“You must take this, I insist,” said our kind hosts and handed a bag to Mamatha, my wife, as we were leaving their home in New Jersey after a beautiful evening.
We returned to my son’s new abode, which was only a few miles away. I opened the bag, having seen the kind hostess place Samosas in the bag. Along with the Samosas were kept an apple and a ripe pear. I hogged two Samosas like a starved refugee.
I then decided to eat something healthy and reached out to the Pear. I like my fruits sans skin despite the nutrition the skin harbors. So, I reached out to THE skin peeler I had bought just the previous day for my son (As a self-considered culinary and cutlery expert, I was unhappy with the one he had in his new kitchen).
The new skin peeler package was made so tamper-free that even Superman would have difficulty opening it. The peeler was crucified on rigid cardboard and tied at the back with two impregnable plastic cords that were strong enough to lift the Statue of Liberty. My Einsteinium brain immediately deduced that the best way to cut the cords was to nudge a Kitchen knife into the knot and ply it open. I took out the big knife in the drawer. I held the peeler pack with my left hand and inserted the knife into the knot with my right hand.
It is important to note that Kitchen knives in America are so sharp that one can shave with them. I cut the knot swiftly and deftly, but what followed could easily fit into a Quentin Tarantino movie. The top edge of the knife pierced my left wrist and made a deep cut at the exact spot where Doctors read the pulse. Blood jetted out of my artery, spewing across the room, and splashed the opposite wall. I yelled to my wife and son, wrapping and pressing my left wrist with a Kitchen towel. My wife came running and, looking at the blood bursting out of my wrist like the Niagara Falls that we had visited the previous week, screamed loud enough to wake the neighborhood. The panic and fear on her face, accompanied by tears, made it seem like I was already knocking on heaven’s door. My much younger but wiser son joined the chorus and yelled at me in anger and terror combined.
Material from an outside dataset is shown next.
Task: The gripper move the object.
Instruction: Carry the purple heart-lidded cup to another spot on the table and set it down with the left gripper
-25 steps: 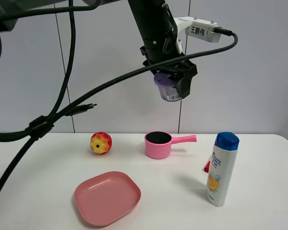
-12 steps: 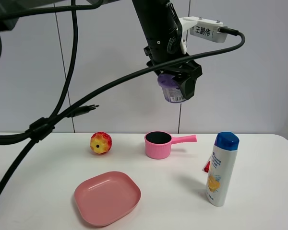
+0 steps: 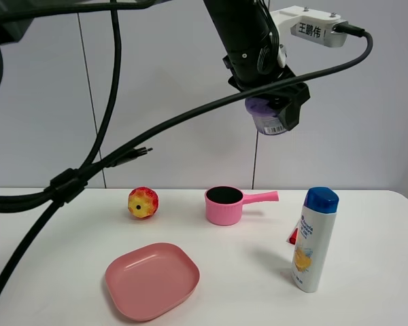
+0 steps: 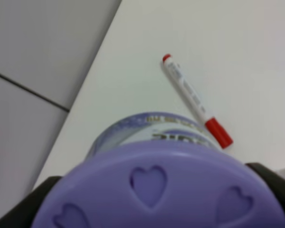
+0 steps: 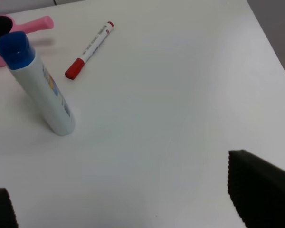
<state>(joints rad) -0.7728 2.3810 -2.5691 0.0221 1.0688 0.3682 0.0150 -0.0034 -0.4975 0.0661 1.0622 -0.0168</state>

“Oh my God, you have cut your artery in the wrist. I told you a hundred times to be careful with that knife Appa. It is for cutting meat” my son yelled terrified. He had warned me several times not to touch it (I had once used it as an Omelette flipper).
He immediately found the address of the nearest Hospital with an ER and ordered an Uber. The driver, Jeff, looked at my blood-soaked wrist from the rear-view mirror concluded that I had decided to end my life.
“You must have called 911. Why did you call me?” Uber Driver Jeff grumbled aloud.
“It was a Kitchen accident, Jeff,” I said, trying to sound cheerful. He shook his head and kept ranting the same thing repeatedly. But he was nice enough not to stop and drop us off at the Hospital.
Once I reached the Hospital, I was rushed to the ER, made to sit, and adorned with probes and bands. They checked my vitals, wrapped the cut with a dressing, and made me lie on a table. I spent the next two hours in the ER for an M.D. to look and put glue on the cut before packing me off.
Precisely 48 hours later, I am at gate 3 in JFK, returning to India as I write this post.
I tried telling both my wife and my son that it was not my fault but the wretched Pear that seduced me.